Activity
Copy out the data that comes next, character for character, and leave the images aside.

Source data
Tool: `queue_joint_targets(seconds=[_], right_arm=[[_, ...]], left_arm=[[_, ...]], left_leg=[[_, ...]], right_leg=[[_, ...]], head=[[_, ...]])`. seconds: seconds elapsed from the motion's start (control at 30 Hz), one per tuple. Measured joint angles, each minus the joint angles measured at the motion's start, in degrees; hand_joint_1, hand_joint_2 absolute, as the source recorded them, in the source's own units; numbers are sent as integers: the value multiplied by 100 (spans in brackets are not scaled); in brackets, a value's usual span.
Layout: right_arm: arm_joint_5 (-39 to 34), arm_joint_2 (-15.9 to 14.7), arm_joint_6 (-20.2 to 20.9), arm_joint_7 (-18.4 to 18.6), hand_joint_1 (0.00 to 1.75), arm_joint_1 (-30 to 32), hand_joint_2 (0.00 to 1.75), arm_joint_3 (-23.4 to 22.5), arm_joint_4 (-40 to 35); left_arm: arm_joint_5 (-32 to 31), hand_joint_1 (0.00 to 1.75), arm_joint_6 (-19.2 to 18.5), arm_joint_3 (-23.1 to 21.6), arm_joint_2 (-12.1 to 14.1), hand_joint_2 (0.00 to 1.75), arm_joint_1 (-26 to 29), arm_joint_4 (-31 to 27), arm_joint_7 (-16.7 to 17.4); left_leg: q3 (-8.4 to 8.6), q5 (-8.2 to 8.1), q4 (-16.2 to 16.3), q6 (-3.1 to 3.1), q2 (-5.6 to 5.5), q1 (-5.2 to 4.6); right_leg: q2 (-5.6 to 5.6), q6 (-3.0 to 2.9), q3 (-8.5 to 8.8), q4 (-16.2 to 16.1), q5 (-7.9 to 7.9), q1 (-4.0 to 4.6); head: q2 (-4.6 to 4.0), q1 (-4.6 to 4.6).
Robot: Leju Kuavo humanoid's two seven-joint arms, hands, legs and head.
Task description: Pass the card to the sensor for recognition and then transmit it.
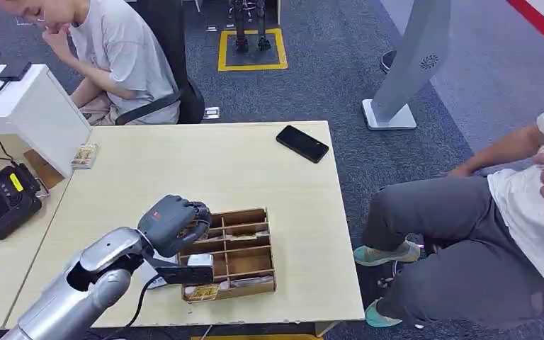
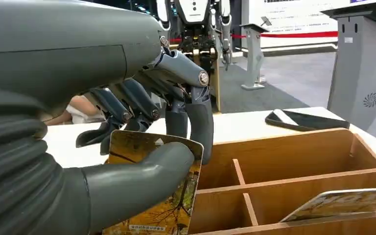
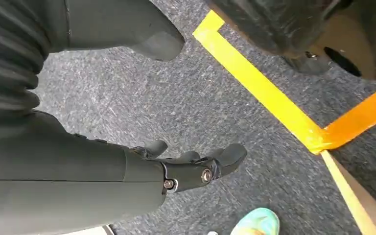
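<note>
**Card in hand, sensor yet to come**

Closest to me, the robot's left hand [image 1: 176, 221] hangs at the near-left corner of the wooden divided tray [image 1: 258, 214], and the left wrist view shows it pinching an autumn-coloured picture card [image 2: 169, 208] between the thick grey thumb and the dark fingers [image 2: 196, 122], the card standing upright just outside the tray wall. Another card [image 2: 342, 201] leans in one compartment. The right hand [image 3: 196, 169] hangs low over grey carpet and yellow floor tape, fingers loosely apart and holding nothing.

By my reckoning the pick is done; presenting the card to the sensor and handing it on are both left. The black box-shaped device [image 1: 1, 200] on the neighbouring surface to the left may be that sensor, though I cannot be sure.

Farther along the pale wooden table [image 1: 184, 163] lie a black phone [image 1: 302, 144] and a small card stack [image 1: 85, 155]. Beyond, one person sits at the far side, another at the right, with a grey kiosk stand [image 1: 407, 67] behind.
</note>
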Motion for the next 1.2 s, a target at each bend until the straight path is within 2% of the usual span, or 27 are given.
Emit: queue_joint_targets(seconds=[0.57,0.63,0.73,0.83,1.03,1.1,1.2], right_arm=[[42,-31,-19,26,0,3,175,-81,-125],[100,-35,-26,98,0,14,175,-85,-138],[166,-66,-50,148,0,66,175,-87,-162],[151,-122,-72,195,0,132,175,-101,-166],[-135,-205,-37,201,0,314,175,-101,-158],[-197,-216,-22,179,0,350,175,-98,-153],[-260,-216,-17,129,0,355,175,-101,-145]], left_arm=[[22,175,7,0,0,175,1,-2,-2],[217,175,9,0,9,175,-2,-8,-59],[884,175,-70,107,120,175,-138,-212,-85],[1531,175,-425,361,372,175,-701,-446,-24],[2696,175,-1316,985,1077,175,-2619,-830,184],[2870,175,-1443,1062,1277,175,-3082,-909,254],[2815,175,-1447,1102,1495,175,-3385,-949,308]], left_leg=[[0,0,0,0,0,0],[0,0,0,0,0,0],[-1,0,1,0,-2,3],[-3,5,1,-1,-3,6],[-4,8,1,-6,1,14],[-3,7,-1,-6,3,14],[-3,7,-1,-6,2,12]], right_leg=[[0,0,0,0,0,0],[0,0,0,0,0,0],[-1,0,-3,0,0,2],[-4,-2,-3,2,1,5],[3,-8,-4,7,6,13],[7,-8,-6,7,5,10],[6,-8,-7,7,4,10]], head=[[0,0],[0,0],[0,2],[0,0],[0,0],[0,-2],[0,0]])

Response
Tool: `queue_joint_targets(seconds=[_], right_arm=[[_, ...]], left_arm=[[_, ...]], left_leg=[[_, ...]], right_leg=[[_, ...]], head=[[_, ...]])`. seconds: seconds elapsed from the motion's start (control at 30 Hz), one per tuple. Measured joint angles, each minus the joint angles measured at the motion's start, in degrees; hand_joint_1, hand_joint_2 absolute, as the source recorded them, in the source's own units; numbers are sent as integers: the value multiplied by 100 (spans in brackets are not scaled); in brackets, a value's usual span.
Layout: right_arm: arm_joint_5 (-39 to 34), arm_joint_2 (-15.9 to 14.7), arm_joint_6 (-20.2 to 20.9), arm_joint_7 (-18.4 to 18.6), hand_joint_1 (0.00 to 1.75), arm_joint_1 (-30 to 32), hand_joint_2 (0.00 to 1.75), arm_joint_3 (-23.4 to 22.5), arm_joint_4 (-40 to 35); left_arm: arm_joint_5 (-32 to 31), hand_joint_1 (0.00 to 1.75), arm_joint_6 (-19.2 to 18.5), arm_joint_3 (-23.1 to 21.6), arm_joint_2 (-12.1 to 14.1), hand_joint_2 (0.00 to 1.75), arm_joint_1 (-26 to 29), arm_joint_4 (-31 to 27), arm_joint_7 (-16.7 to 17.4); left_leg: q3 (-8.4 to 8.6), q5 (-8.2 to 8.1), q4 (-16.2 to 16.3), q6 (-3.1 to 3.1), q2 (-5.6 to 5.5), q1 (-5.2 to 4.6); right_leg: q2 (-5.6 to 5.6), q6 (-3.0 to 2.9), q3 (-8.5 to 8.8), q4 (-16.2 to 16.1), q5 (-7.9 to 7.9), q1 (-4.0 to 4.6); head: q2 (-4.6 to 4.0), q1 (-4.6 to 4.6).
Robot: Leju Kuavo humanoid's two seven-joint arms, hands, legs and head.
Task description: Pass the card to the sensor for recognition and then transmit it.
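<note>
**Card in hand, sensor yet to come**

Closest to me, the robot's left hand [image 1: 176, 221] hangs at the near-left corner of the wooden divided tray [image 1: 258, 214], and the left wrist view shows it pinching an autumn-coloured picture card [image 2: 169, 208] between the thick grey thumb and the dark fingers [image 2: 196, 122], the card standing upright just outside the tray wall. Another card [image 2: 342, 201] leans in one compartment. The right hand [image 3: 196, 169] hangs low over grey carpet and yellow floor tape, fingers loosely apart and holding nothing.

By my reckoning the pick is done; presenting the card to the sensor and handing it on are both left. The black box-shaped device [image 1: 1, 200] on the neighbouring surface to the left may be that sensor, though I cannot be sure.

Farther along the pale wooden table [image 1: 184, 163] lie a black phone [image 1: 302, 144] and a small card stack [image 1: 85, 155]. Beyond, one person sits at the far side, another at the right, with a grey kiosk stand [image 1: 407, 67] behind.
</note>
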Motion for the next 1.2 s, a target at each bend until the straight path is within 2% of the usual span, or 27 are given.
Emit: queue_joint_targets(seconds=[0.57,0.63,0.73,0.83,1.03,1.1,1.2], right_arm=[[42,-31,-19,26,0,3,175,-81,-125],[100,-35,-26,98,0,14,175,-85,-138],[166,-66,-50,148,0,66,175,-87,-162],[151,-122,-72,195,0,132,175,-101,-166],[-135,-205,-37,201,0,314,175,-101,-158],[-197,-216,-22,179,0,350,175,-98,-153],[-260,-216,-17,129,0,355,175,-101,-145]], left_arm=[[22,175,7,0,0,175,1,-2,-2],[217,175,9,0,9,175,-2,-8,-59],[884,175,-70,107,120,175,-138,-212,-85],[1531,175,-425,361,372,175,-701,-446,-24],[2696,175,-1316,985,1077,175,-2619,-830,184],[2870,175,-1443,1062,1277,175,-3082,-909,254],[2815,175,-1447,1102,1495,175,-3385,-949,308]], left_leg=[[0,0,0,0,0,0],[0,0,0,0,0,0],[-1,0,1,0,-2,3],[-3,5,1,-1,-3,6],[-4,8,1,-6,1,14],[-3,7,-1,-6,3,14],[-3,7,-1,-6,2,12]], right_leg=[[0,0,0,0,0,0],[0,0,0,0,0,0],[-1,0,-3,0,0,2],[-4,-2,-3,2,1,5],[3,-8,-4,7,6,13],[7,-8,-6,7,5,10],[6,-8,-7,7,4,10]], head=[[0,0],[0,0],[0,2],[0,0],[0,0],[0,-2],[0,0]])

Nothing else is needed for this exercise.